— Your goal —
What lines in the records below mention "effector"? List them all.

— Information provided —
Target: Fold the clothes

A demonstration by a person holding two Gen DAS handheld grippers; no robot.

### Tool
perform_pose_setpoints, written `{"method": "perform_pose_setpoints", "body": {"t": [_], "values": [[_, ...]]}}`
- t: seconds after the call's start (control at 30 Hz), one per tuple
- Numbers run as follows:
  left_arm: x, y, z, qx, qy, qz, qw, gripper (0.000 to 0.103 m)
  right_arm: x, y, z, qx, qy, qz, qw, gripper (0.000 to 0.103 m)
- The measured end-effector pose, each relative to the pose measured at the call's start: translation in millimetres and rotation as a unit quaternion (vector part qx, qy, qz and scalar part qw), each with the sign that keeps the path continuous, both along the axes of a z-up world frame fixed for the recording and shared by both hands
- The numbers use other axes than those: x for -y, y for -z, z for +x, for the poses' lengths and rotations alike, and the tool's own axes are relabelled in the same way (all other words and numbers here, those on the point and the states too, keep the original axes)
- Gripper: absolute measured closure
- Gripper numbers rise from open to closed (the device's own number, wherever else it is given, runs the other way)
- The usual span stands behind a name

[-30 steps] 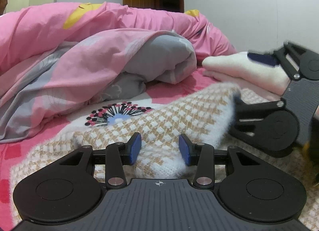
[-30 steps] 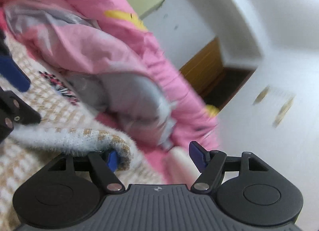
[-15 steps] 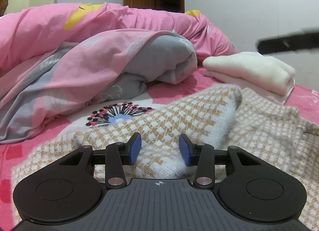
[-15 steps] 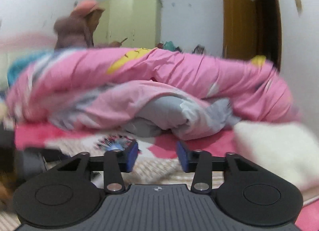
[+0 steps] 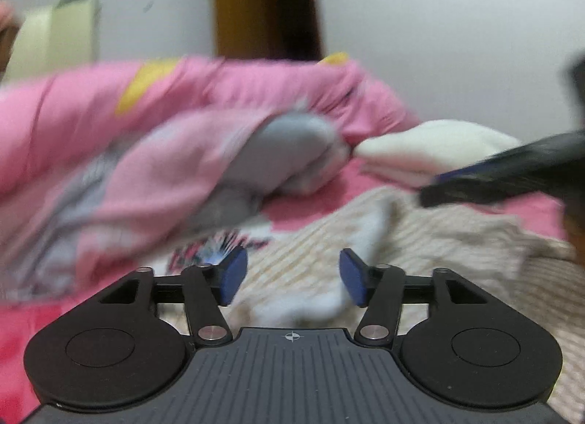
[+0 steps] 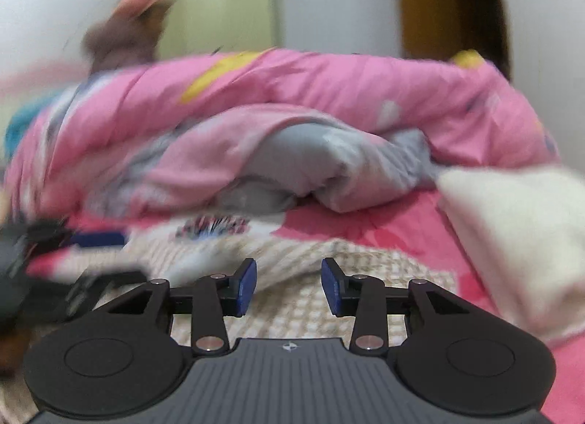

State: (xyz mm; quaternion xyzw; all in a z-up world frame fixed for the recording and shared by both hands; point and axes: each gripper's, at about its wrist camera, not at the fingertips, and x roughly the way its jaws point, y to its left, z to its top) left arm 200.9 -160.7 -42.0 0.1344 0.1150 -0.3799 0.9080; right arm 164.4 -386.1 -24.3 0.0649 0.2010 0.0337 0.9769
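A beige-and-white checked knit sweater (image 5: 420,241) lies partly folded on the pink bed sheet. My left gripper (image 5: 292,277) hovers just above its near edge. The jaws are opening, and nothing is pressed between the blue pads. The sweater (image 6: 365,259) also lies below and ahead of my right gripper (image 6: 289,287), which stands partly open and holds nothing. From the left wrist view the right gripper (image 5: 512,168) is a dark blur at the right, over the sweater's far side. From the right wrist view the left gripper (image 6: 95,256) is a blur at the left edge.
A bunched pink and grey quilt (image 5: 182,131) fills the back of the bed. A folded white garment (image 6: 519,234) lies at the right beside the sweater. A person in a pink cap (image 6: 124,33) stands behind the quilt, near a pale wardrobe (image 6: 226,14) and a wooden door (image 5: 263,11).
My left jaws have spread wider and the gripper has lifted slightly. My right gripper has let go of the sweater's edge, rolled level, swung back, and its jaws have narrowed.
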Motion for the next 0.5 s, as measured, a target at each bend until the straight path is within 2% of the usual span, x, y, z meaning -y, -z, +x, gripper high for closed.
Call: {"method": "perform_pose_setpoints", "body": {"t": [0.07, 0.13, 0.2, 0.27, 0.3, 0.37, 0.4, 0.47, 0.5], "values": [[16.4, -3.8, -15.5, 0.036, 0.027, 0.037, 0.9983, 0.032, 22.5, 7.8, 3.6, 0.003, -0.003, 0.070, 0.998, 0.062], [39.9, 1.6, -23.8, 0.075, 0.036, 0.103, 0.9912, 0.032, 44.4, 15.7, 7.0, 0.007, -0.006, 0.137, 0.990, 0.062], [62.8, 13.7, -26.5, 0.112, 0.036, 0.174, 0.9777, 0.033, 55.6, 24.0, 6.3, 0.005, -0.010, 0.162, 0.987, 0.062], [77.9, 25.5, -23.4, 0.131, 0.030, 0.228, 0.9643, 0.034, 64.3, 31.2, 5.6, 0.004, -0.013, 0.182, 0.983, 0.062], [82.3, 28.5, -21.3, 0.136, 0.027, 0.243, 0.9600, 0.034, 67.6, 34.5, 6.4, 0.002, -0.013, 0.192, 0.981, 0.061], [85.7, 25.0, -14.9, 0.142, 0.014, 0.254, 0.9565, 0.036, 73.1, 40.3, 9.5, -0.004, -0.014, 0.211, 0.977, 0.061], [86.4, 21.9, -12.4, 0.158, -0.001, 0.261, 0.9525, 0.041, 75.1, 42.7, 11.4, -0.008, -0.015, 0.220, 0.975, 0.061], [86.2, 15.9, -7.1, 0.185, -0.025, 0.272, 0.9440, 0.043, 76.5, 44.9, 11.9, -0.010, -0.015, 0.226, 0.974, 0.061], [86.3, 12.2, -2.2, 0.184, -0.026, 0.276, 0.9432, 0.043, 76.9, 45.4, 11.6, -0.010, -0.015, 0.227, 0.974, 0.061]]}}
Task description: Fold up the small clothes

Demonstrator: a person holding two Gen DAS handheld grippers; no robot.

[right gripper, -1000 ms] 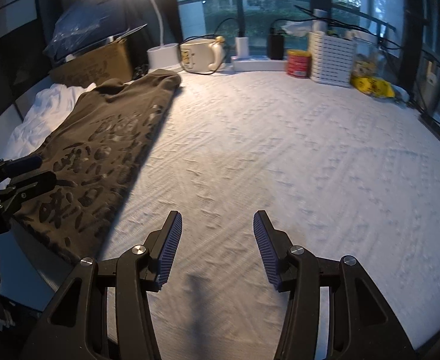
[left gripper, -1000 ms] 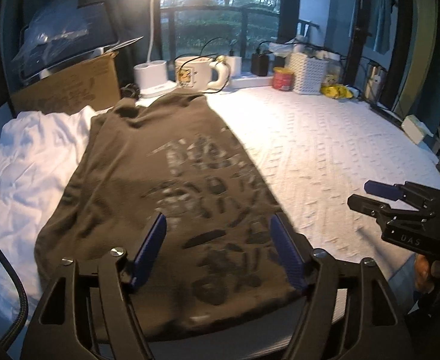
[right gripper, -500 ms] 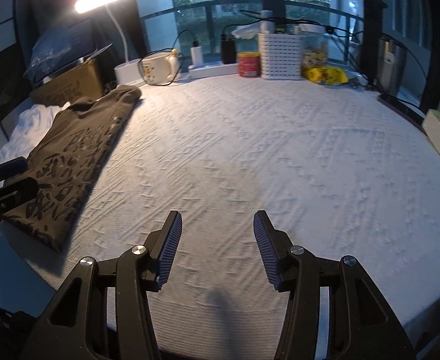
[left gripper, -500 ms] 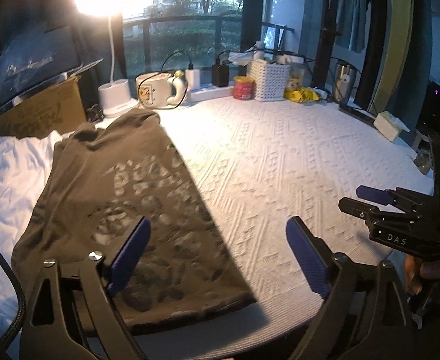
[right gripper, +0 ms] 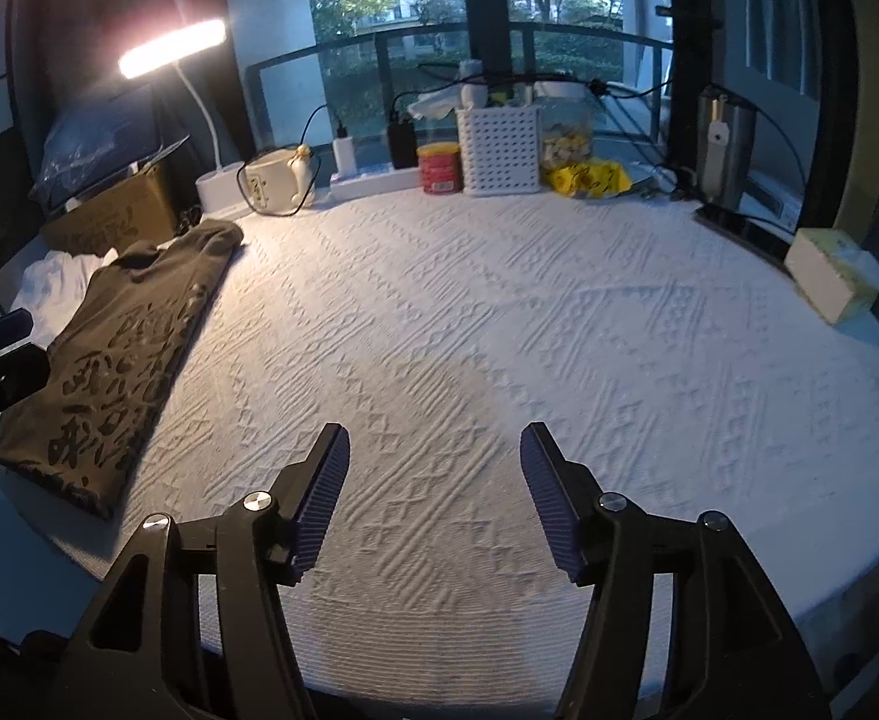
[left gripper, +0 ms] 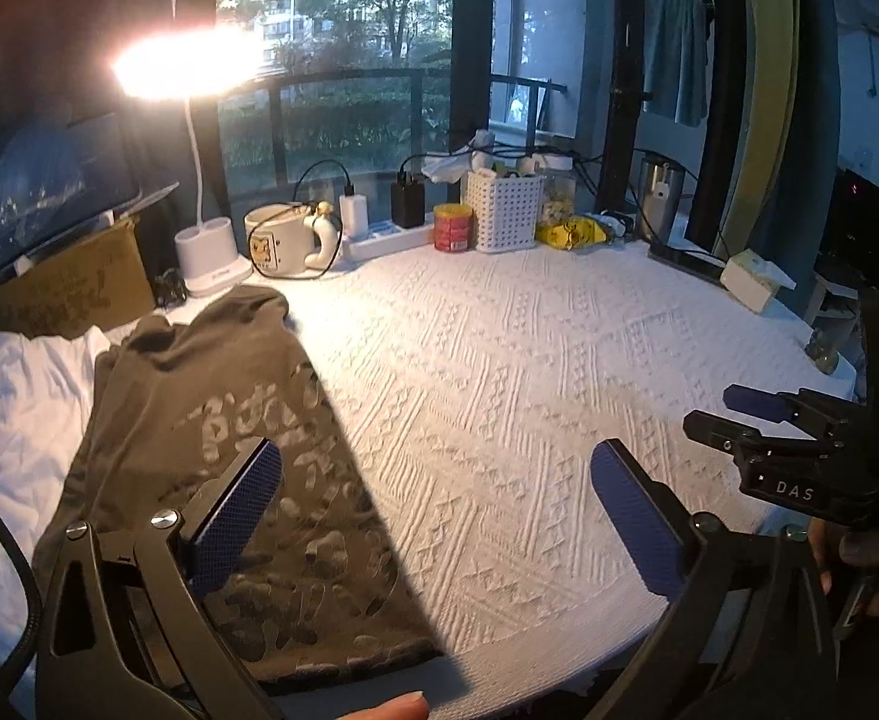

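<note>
A folded olive-brown T-shirt (left gripper: pixel 217 450) with pale printed characters lies flat at the left side of the white textured tablecloth (left gripper: pixel 529 390); it also shows in the right wrist view (right gripper: pixel 133 348). My left gripper (left gripper: pixel 433 504) is open and empty, held above the table's near edge, its left finger over the shirt. My right gripper (right gripper: pixel 433 498) is open and empty over the bare cloth near the front edge. It also shows at the right of the left wrist view (left gripper: pixel 733 414).
White garments (left gripper: pixel 13 414) lie left of the shirt. Along the back stand a lit desk lamp (left gripper: pixel 199 180), a cardboard box (left gripper: pixel 67 294), a mug (left gripper: pixel 277 246), a power strip (left gripper: pixel 379 240), a red can (left gripper: pixel 452 228), a white basket (left gripper: pixel 505 216) and a tissue box (left gripper: pixel 751 282).
Both grippers have pulled back and risen from the table, so more of it shows. The left gripper's fingers stand wider apart and have shifted right off the shirt. The shirt has not moved.
</note>
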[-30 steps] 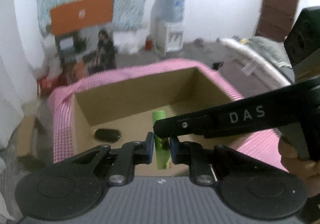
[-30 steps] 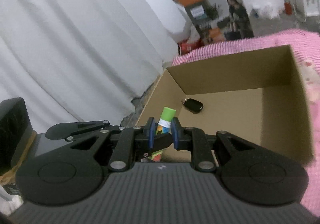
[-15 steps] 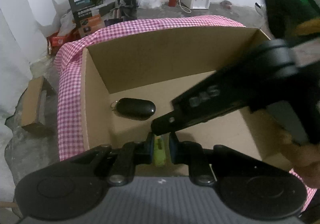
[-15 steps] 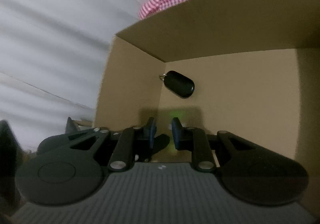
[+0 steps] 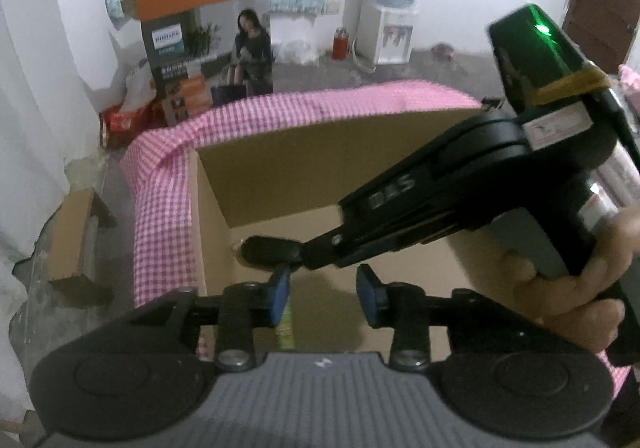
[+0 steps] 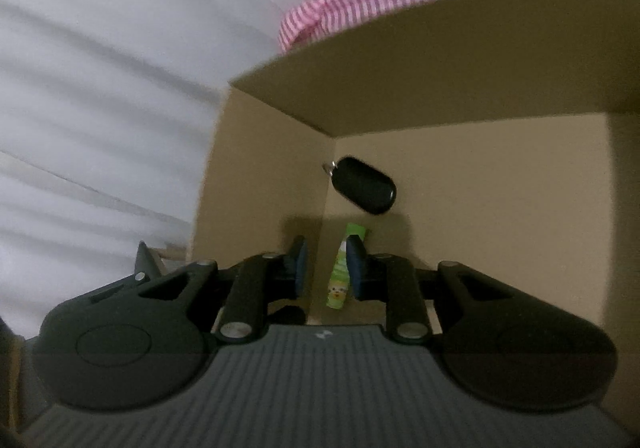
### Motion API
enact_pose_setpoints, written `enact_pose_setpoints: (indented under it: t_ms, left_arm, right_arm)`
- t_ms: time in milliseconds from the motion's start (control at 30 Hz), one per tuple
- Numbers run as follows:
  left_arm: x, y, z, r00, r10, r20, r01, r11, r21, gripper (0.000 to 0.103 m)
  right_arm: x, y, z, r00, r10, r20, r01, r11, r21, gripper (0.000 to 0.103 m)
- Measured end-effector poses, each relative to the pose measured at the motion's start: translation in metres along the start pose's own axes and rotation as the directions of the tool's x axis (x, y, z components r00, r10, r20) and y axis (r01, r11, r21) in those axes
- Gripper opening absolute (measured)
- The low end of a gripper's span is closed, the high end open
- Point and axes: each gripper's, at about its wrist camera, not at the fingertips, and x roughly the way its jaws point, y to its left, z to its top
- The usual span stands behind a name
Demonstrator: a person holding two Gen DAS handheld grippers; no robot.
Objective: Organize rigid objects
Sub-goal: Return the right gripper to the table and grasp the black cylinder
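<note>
Jaws opening on both grippers, down inside the cardboard box (image 6: 480,208). Left gripper (image 5: 324,292): blue pads parted, green tube (image 5: 285,324) just inside the left pad at 7 o'clock; whether it's still touching, can't tell. Right gripper (image 6: 325,268): pads a little apart, tube (image 6: 342,272) lying on the box floor, close against the right pad, clear of the left one. Black key fob (image 6: 366,186) sits at 1 o'clock from the tube, near the box corner. Box rests on pink checked cloth (image 5: 160,216). Right hand (image 5: 576,280) wraps that gripper's handle.
</note>
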Motion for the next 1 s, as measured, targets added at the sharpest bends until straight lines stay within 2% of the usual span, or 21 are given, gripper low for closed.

— Solution to this exercise —
- The measured end-effector pose, each relative to the pose measured at the call's start: translation in millimetres and rotation as a unit quaternion (vector part qx, qy, qz and scalar part qw), each with the sign that keeps the path continuous, both along the axes of a z-up world frame fixed for the recording and shared by both hands
- Measured end-effector poses, each relative to the pose measured at the motion's start: translation in metres along the start pose's own axes and rotation as the directions of the tool's x axis (x, y, z components r00, r10, r20) and y axis (r01, r11, r21) in those axes

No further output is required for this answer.